Der Zweifel wächst bei Van Morrison nie aus der Stimme, die – egal ob im Zorn, in der Hingabe oder in der Schmeichelei – stets etwas Überirdisches, etwas Mystisches mitschwingen lässt, das dennoch nie seine Bodenhaftung verliert. Der Zweifel kommt daher, dass sich der Zorn, den sich Van Morrison dieses Mal anmerken lässt, gefährlich an der Grenze zur Leugnung des Faktischen bewegt. Oder anders gesagt: Verschwört sich der Mann auf seine späten Tage, er feierte vergangenes Jahr seinen 75er, und mitten in einer seltsamen, unsicheren Zeit mit einigen seiner Songs gegen die Gegenwart? Ist er bloß bös’? Oder begreift er das Heute ganz einfach nicht?
Grantig war Van Morrison immer schon, auch in manchen Songs. Und jenseits der Songs und der Lyrik hält man sich als Berühmtheit mit dem Grantigsein das Unliebsame
vom Leib, etwa fragende Journalisten. Öffentlich spricht Van Morrison aber ohnehin kaum. Wenn er es jenseits seiner Songs tat, ließ er selten eine andere als die eigene Weltsicht zu. Das verstärkt den Mythos des eigenbrötlerischen Poeten, des eigensinnigen Solitärs, dessen Werk – das muss auch gesagt werden – in seinen besten Momenten tatsächlich keine Konkurrenz hat. Weil sich sein Beharren auf einer, seiner Sicht der Dinge dabei meist um seine Poetik und Musik drehte, weil es um die Frage der Annäherung an den perfekten Song ging, war Van Morrisons Eigenwelt leicht verzeihlich. So wirkt er also immer wieder wie weggetreten aus der Welt, unnahbar und abgewandt. So gelangen ihm immer wieder Verschmelzungen von Sound und Stimme, die über jede Zeit hinausragen. Und es wird auf diesen von Mystik umschwebten Werken auch jede Aktualität verweigert. Das passierte zu jeder Zeit einer Karriere, die seit den 1960er-Jahren andauert. Man höre zum Beispiel hinein in Alben wie „Astral Weeks“(1969), „Hymns to the Silence“(1991) oder „The Healing Game“(1997).
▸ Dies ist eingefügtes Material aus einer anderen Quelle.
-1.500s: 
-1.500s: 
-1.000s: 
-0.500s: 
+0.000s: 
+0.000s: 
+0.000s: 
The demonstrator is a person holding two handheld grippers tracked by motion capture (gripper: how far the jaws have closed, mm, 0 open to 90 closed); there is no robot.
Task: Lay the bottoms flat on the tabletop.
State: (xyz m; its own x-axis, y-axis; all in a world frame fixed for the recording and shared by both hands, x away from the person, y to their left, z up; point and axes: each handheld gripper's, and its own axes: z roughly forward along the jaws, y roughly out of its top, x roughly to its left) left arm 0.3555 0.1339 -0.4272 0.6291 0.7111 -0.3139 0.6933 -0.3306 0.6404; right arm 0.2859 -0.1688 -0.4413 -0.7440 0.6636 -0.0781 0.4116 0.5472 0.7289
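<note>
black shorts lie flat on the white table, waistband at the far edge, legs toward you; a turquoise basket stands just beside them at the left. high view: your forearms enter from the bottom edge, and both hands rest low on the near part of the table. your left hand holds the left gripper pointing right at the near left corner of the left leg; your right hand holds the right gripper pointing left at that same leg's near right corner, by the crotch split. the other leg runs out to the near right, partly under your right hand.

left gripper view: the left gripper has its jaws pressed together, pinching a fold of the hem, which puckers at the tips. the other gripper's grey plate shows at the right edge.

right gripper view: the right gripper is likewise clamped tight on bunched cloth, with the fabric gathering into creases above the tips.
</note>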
Jetzt aber scheint er plötzlich ganz hellwach und aufmerksam und zugewandt. Jedenfalls auf seine verschrobene Art. Und so schießt er in einigen der neuen Songs eine Breitseite gegen die Gegenwart.
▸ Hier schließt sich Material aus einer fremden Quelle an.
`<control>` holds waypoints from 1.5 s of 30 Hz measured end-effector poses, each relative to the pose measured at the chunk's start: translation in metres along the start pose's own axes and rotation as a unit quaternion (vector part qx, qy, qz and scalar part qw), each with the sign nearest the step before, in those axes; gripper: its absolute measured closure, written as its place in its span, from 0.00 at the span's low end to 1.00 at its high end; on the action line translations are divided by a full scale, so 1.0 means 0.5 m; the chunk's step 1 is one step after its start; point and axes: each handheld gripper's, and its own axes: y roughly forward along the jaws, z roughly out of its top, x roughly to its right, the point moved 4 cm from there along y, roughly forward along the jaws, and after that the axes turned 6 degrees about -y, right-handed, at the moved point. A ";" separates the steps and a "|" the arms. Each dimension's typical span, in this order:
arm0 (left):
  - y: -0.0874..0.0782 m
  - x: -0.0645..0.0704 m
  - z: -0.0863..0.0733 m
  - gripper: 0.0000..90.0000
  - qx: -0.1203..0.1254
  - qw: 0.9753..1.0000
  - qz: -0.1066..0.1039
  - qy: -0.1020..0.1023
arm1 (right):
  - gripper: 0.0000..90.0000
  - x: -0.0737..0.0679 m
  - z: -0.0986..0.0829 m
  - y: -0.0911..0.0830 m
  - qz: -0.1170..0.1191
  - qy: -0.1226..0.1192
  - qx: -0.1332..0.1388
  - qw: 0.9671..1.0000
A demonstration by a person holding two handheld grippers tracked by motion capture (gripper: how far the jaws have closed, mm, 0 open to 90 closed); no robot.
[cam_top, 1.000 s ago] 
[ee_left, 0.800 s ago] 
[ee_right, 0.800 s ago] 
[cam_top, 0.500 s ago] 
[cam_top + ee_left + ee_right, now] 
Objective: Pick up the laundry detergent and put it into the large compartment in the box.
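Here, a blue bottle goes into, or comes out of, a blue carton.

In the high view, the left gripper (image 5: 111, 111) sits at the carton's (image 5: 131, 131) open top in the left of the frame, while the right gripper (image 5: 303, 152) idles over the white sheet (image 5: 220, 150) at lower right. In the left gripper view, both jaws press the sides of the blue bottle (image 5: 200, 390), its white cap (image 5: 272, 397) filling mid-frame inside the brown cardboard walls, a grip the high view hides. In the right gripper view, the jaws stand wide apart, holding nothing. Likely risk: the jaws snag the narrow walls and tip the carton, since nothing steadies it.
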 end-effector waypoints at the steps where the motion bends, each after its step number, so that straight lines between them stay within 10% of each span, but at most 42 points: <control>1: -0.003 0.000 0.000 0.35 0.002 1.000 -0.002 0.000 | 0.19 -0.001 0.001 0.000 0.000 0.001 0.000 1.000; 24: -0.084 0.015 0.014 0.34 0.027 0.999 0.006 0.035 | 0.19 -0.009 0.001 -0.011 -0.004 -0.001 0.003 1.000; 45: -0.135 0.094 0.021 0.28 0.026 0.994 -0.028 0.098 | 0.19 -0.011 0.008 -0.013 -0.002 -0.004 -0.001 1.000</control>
Freilich kann man, wie er es tut, fragen: „Where Have All the Rebels Gone?“Die Antwort ist beim Blick auf die reale Welt einfach: Sie stehen freitags auf der Straßen für die Zukunft. Sie erheben die Stimme gegen sexuellen Missbrauch. Sie tragen Schilder, auf denen #BlackLivesMatter steht. Das sieht Van Morrison aber nicht. Und so ernsthaft, bitter und auch verachtend, wie er als Songtitel seine Frage formuliert – etwa auch „Why Are You on Facebook?“–, kann das nur einer machen, der bloß im Rückspiegel die Veränderung erkennt. Da stellt sich der Alte, der immer schon einen Hang zur Verschwörung hatte, also hin und vernichtet die Gegenwart, weil früher angeblich alles besser war. Er tut es aber nicht raffiniert. Es ist ein eigenartiger, pauschaler Furor gegen Medien („They Own the Media“) oder auch Wissenschaft. Seine Bedenken, dass Corona womöglich nur für eine fesche Verschwörung dienen könnte, hatte er schon im vergangenen Jahr kundgetan.
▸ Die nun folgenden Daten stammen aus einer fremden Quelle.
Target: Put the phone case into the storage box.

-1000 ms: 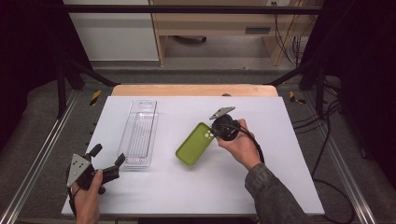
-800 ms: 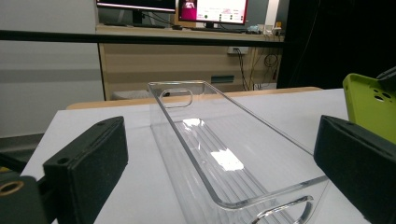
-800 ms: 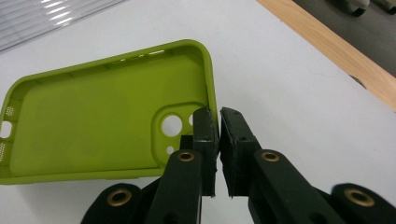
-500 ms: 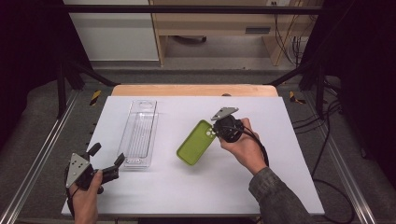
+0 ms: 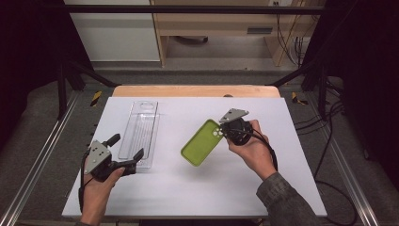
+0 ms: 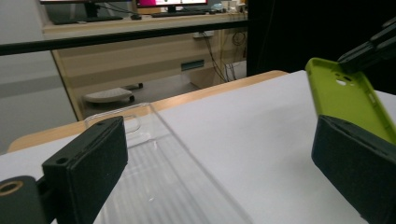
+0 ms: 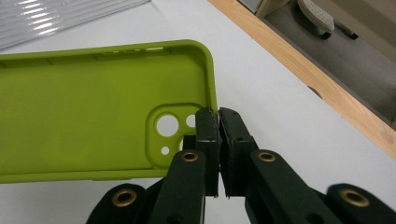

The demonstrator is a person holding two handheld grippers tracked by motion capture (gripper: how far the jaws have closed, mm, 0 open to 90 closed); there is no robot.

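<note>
Clear plastic tray [image 5: 139, 133] lying lengthwise on the white table [image 5: 188, 188], nothing visible inside it. Right of the tray, the green phone case [image 5: 202, 142] is held tilted, its lower end near the table, pinched at its camera-cutout corner by the right hand-held gripper [image 5: 225, 130]. Right gripper view: jaws clenched on the case wall [image 7: 210, 79] beside the lens holes. Left hand-held gripper [image 5: 126, 153], at the tray's near end, released, jaws spread wide; left gripper view places the tray [image 6: 159, 168] between them.
</note>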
Wenn er, der alte, im Sound auch dieses Mal überragend mitreißende Musikgeist, sich damit einen ironischen Spaß erlauben wollte, wenn er mit einem Augenzwinkern die Auswüchse der Selbstdarstellung und Besserwisserei der Gegenwart anprangern wollte, ist das lyrisch gründlich gescheitert. Er verpasst der Welt, die ihm nicht passt, an vielen Stellen einfach nur zwei blaue Augen. Das ist schade. Denn es trübt das gut bekannte, bestens erprobte Vergnügen, dass Van Morrison auf den meisten anderen Songs dieses Albums bereitet. Und wenn er einmal, swingend und perlend von Orgel und Saxofon begleitet, darauf besteht, dass etwas „Only a song, only a poem“sei, ist dann auch fast alles wieder gut.